The pollsters are left with the challenge of forecasting how everyone will vote, based on responses from the small, non-representative minority they can reach. This task is essentially impossible – if it were given as a question on a statistics exam, the students would all complain that it was unfair.

Pollsters soldier on, reweighting their samples using demographic information such as race and age and education to try to mimic the full population as best as they can. Sometimes they succeed very well – polls accurately predicted the U.S. presidential elections of 2008 and 2012, the U.S. midterm elections of 2018, the Canadian federal election of 2019, and several recent Canadian provincial elections.

Other times the polls miss out, like underestimating Mr. Trump’s support in the 2016 and 2020 U.S. presidential elections (though still not as badly as many people think). Why? Perhaps some of Mr. Trump’s supporters were too “shy” to admit their preference, and others were less likely to talk to “elite” pollsters, and some were harder to reach owing to work and other responsibilities – nobody knows for sure.

Some pollsters have given up on random samples entirely. They use alternative methods such as online panels, computer analysis of posted tweets (the Ottawa-based company Advanced Symbolics had great success with this in the 2019 Canadian federal election, but similarly missed the 2020 U.S. presidential election), or even intercepting and surveying people while they browse the web (Toronto-based RIWI used this to correctly predict a tighter 2020 race). They are all chasing the same elusive dream, to figure out how everyone is thinking based on samples neither random nor complete.

So, should we give up on polls forever? Hardly.

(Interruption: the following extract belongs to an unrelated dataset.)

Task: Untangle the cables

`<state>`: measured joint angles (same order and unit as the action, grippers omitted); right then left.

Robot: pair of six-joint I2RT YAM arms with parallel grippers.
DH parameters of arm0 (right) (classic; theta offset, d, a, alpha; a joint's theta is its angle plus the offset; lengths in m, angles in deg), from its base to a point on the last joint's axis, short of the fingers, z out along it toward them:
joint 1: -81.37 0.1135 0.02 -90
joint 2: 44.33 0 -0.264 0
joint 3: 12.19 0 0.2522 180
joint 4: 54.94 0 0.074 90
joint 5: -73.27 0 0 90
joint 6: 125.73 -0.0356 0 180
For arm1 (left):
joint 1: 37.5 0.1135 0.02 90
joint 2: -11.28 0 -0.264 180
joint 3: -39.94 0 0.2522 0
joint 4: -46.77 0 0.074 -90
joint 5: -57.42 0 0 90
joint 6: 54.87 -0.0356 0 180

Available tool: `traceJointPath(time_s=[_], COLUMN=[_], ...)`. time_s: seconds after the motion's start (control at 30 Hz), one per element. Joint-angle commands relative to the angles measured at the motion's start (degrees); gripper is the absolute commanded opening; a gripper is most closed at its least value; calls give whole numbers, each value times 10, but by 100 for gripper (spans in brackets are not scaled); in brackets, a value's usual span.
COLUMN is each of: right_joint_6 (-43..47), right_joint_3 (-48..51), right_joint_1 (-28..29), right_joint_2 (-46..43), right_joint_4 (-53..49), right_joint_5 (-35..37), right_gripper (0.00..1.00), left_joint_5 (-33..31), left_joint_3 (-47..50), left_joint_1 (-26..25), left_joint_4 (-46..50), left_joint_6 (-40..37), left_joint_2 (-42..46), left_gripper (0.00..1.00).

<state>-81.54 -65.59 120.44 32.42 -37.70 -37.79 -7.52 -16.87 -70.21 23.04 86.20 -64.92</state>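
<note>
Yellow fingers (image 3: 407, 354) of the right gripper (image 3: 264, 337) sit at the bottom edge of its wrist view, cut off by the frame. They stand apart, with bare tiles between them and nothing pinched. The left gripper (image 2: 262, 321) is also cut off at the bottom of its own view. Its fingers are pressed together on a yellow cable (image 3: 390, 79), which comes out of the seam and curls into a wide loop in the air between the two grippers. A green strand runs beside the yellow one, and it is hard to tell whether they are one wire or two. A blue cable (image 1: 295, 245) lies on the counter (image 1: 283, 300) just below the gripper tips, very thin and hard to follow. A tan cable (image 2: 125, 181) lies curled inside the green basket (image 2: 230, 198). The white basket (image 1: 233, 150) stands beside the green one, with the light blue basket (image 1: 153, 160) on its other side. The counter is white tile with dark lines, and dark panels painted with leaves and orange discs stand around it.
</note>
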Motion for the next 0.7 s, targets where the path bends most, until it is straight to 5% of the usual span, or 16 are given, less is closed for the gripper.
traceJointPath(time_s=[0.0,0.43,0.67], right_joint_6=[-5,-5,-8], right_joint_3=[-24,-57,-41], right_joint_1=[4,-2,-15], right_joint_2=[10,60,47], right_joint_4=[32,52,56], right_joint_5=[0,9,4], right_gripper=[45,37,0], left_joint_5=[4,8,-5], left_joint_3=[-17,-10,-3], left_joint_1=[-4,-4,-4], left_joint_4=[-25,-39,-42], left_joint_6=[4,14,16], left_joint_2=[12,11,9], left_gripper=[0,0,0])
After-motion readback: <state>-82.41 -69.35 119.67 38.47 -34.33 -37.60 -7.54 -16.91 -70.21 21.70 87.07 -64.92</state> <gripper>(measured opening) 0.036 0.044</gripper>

Without poll results, election commentators would have few insights beyond whatever tidbits they overheard in bars and gatherings. Candidates would have no idea how to prioritize their campaign plans. Voters would have no clue about which races were close, and how to vote strategically to achieve their desired outcome.

Polls are here to stay, flaws and all. And really, is that such a terrible thing? If pollsters could predict every election with perfect accuracy, campaigns would be irrelevant, citizens would feel superfluous and there would be no reason to hold the vote. The limitations of polls make them sometimes very accurate and sometimes less so. We should trust them somewhat, but not completely, and they can never replace the actual election that follows.

In the end, election polls are like movie trailers. They give you a pretty good sense of what to expect. But if you want to know what really happens, you still have to watch the movie.